What to do: Retype all of the data that follows, line for line.

################

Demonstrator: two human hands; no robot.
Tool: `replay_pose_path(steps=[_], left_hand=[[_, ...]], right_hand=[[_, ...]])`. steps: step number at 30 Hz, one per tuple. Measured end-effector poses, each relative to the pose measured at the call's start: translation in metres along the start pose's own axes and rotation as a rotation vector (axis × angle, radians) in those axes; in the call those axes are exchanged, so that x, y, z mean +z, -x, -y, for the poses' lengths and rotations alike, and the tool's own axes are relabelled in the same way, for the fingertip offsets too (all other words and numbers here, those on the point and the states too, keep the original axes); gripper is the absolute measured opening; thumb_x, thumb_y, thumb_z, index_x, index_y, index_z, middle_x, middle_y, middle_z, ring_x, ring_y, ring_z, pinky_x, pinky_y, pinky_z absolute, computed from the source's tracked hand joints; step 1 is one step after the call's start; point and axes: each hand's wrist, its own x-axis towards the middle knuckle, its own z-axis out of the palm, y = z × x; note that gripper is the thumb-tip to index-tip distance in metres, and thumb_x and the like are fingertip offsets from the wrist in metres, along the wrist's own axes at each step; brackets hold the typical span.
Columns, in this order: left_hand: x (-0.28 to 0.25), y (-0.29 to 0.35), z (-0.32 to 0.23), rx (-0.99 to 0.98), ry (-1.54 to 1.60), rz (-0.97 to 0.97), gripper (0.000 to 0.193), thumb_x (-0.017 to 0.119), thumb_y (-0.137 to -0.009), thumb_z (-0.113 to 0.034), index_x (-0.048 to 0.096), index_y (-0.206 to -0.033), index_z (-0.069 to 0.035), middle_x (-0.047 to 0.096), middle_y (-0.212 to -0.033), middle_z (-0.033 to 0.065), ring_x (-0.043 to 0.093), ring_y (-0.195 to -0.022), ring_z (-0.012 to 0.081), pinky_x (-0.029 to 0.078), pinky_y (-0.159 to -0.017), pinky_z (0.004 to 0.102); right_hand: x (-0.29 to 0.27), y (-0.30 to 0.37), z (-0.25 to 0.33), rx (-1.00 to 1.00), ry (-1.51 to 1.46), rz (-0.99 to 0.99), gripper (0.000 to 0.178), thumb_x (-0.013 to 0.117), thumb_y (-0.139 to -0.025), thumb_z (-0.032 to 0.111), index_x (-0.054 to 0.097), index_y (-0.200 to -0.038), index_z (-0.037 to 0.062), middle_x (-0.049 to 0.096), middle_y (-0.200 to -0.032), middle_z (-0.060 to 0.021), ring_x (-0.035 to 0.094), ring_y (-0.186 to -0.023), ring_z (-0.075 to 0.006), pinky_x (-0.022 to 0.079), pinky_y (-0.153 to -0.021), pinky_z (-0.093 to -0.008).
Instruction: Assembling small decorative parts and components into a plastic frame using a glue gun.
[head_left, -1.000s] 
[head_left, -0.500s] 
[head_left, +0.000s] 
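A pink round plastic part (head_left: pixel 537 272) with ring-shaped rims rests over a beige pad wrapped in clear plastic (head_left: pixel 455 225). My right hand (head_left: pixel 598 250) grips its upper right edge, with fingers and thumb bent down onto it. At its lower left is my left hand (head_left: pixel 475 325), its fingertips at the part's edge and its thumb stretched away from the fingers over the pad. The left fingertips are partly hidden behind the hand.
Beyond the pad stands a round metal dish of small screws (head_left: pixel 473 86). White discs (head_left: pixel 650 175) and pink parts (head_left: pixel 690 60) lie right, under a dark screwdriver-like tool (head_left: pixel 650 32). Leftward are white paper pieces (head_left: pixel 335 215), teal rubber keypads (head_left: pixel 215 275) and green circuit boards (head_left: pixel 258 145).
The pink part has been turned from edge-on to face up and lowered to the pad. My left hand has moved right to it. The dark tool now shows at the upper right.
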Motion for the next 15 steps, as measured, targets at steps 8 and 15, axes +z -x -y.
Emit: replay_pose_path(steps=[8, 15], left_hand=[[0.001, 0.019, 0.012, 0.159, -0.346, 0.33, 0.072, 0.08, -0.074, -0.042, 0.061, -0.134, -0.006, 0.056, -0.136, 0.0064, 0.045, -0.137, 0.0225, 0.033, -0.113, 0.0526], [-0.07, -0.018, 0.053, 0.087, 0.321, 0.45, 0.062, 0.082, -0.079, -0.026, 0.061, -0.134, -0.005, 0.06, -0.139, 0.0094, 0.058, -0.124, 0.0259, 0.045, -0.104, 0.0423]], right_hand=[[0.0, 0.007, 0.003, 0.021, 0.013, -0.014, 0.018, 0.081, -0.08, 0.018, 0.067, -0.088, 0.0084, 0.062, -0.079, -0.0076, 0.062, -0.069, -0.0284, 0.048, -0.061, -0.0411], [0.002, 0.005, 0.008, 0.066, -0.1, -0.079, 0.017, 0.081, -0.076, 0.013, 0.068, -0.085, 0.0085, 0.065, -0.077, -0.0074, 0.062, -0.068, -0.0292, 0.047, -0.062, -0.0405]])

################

Solution:
Demonstrator: two human hands; no robot.
Tool: `replay_pose_path(steps=[_], left_hand=[[_, ...]], right_hand=[[_, ...]])`. steps: step number at 30 Hz, one per tuple. Measured end-effector poses, each relative to the pose measured at the call's start: translation in metres along the start pose's own axes and rotation as a rotation vector (axis × angle, radians) in those axes; in the call those axes are exchanged, so that x, y, z mean +z, -x, -y, for the poses' lengths and rotations alike, and the tool's own axes are relabelled in the same way, for the fingertip offsets too (all other words and numbers here, those on the point and the states too, keep the original axes); gripper is the absolute measured opening; thumb_x, thumb_y, thumb_z, index_x, index_y, index_z, middle_x, middle_y, middle_z, ring_x, ring_y, ring_z, pinky_x, pinky_y, pinky_z absolute, computed from the source's tracked hand joints; step 1 is one step after the call's start; point and axes: each hand's wrist, its own x-axis towards the middle knuckle, its own z-axis out of the palm, y = z × x; note that gripper is the thumb-tip to index-tip distance in metres, and thumb_x and the like are fingertip offsets from the wrist in metres, along the wrist's own axes at each step; brackets hold the typical span.
Columns, in this order: left_hand: x (-0.28 to 0.25), y (-0.29 to 0.35), z (-0.32 to 0.23), rx (-0.99 to 0.98), ry (-1.54 to 1.60), rz (-0.97 to 0.97), gripper (0.000 to 0.193), thumb_x (-0.017 to 0.119), thumb_y (-0.137 to -0.009), thumb_z (-0.113 to 0.034), index_x (-0.048 to 0.096), index_y (-0.206 to -0.033), index_z (-0.069 to 0.035), middle_x (-0.047 to 0.096), middle_y (-0.212 to -0.033), middle_z (-0.033 to 0.065), ring_x (-0.043 to 0.093), ring_y (-0.195 to -0.022), ring_z (-0.012 to 0.081), pinky_x (-0.029 to 0.078), pinky_y (-0.159 to -0.017), pinky_z (0.004 to 0.102); right_hand: x (-0.29 to 0.27), y (-0.30 to 0.37), z (-0.25 to 0.33), rx (-1.00 to 1.00), ry (-1.51 to 1.46), rz (-0.99 to 0.99), gripper (0.000 to 0.178), thumb_x (-0.013 to 0.117), thumb_y (-0.139 to -0.025), thumb_z (-0.032 to 0.111), index_x (-0.054 to 0.097), index_y (-0.200 to -0.038), index_z (-0.037 to 0.062), middle_x (-0.049 to 0.096), middle_y (-0.200 to -0.032), middle_z (-0.060 to 0.021), ring_x (-0.035 to 0.094), ring_y (-0.186 to -0.023), ring_z (-0.075 to 0.006), pinky_x (-0.022 to 0.079), pinky_y (-0.153 to -0.021), pinky_z (-0.093 to -0.008).
Instruction: Assembling small decorative parts and components into a plastic frame using a glue gun.
[head_left, -1.000s] 
[head_left, -0.500s] 
[head_left, +0.000s] 
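A pink round plastic part (head_left: pixel 537 272) with ring-shaped rims rests over a beige pad wrapped in clear plastic (head_left: pixel 455 225). My right hand (head_left: pixel 598 250) grips its upper right edge, with fingers and thumb bent down onto it. At its lower left is my left hand (head_left: pixel 475 325), its fingertips at the part's edge and its thumb stretched away from the fingers over the pad. The left fingertips are partly hidden behind the hand.
Beyond the pad stands a round metal dish of small screws (head_left: pixel 473 86). White discs (head_left: pixel 650 175) and pink parts (head_left: pixel 690 60) lie right, under a dark screwdriver-like tool (head_left: pixel 650 32). Leftward are white paper pieces (head_left: pixel 335 215), teal rubber keypads (head_left: pixel 215 275) and green circuit boards (head_left: pixel 258 145).
The pink part has been turned from edge-on to face up and lowered to the pad. My left hand has moved right to it. The dark tool now shows at the upper right.
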Motion for the next 15 steps, as measured, targets at steps 8 and 15, axes +z -x -y.
Emit: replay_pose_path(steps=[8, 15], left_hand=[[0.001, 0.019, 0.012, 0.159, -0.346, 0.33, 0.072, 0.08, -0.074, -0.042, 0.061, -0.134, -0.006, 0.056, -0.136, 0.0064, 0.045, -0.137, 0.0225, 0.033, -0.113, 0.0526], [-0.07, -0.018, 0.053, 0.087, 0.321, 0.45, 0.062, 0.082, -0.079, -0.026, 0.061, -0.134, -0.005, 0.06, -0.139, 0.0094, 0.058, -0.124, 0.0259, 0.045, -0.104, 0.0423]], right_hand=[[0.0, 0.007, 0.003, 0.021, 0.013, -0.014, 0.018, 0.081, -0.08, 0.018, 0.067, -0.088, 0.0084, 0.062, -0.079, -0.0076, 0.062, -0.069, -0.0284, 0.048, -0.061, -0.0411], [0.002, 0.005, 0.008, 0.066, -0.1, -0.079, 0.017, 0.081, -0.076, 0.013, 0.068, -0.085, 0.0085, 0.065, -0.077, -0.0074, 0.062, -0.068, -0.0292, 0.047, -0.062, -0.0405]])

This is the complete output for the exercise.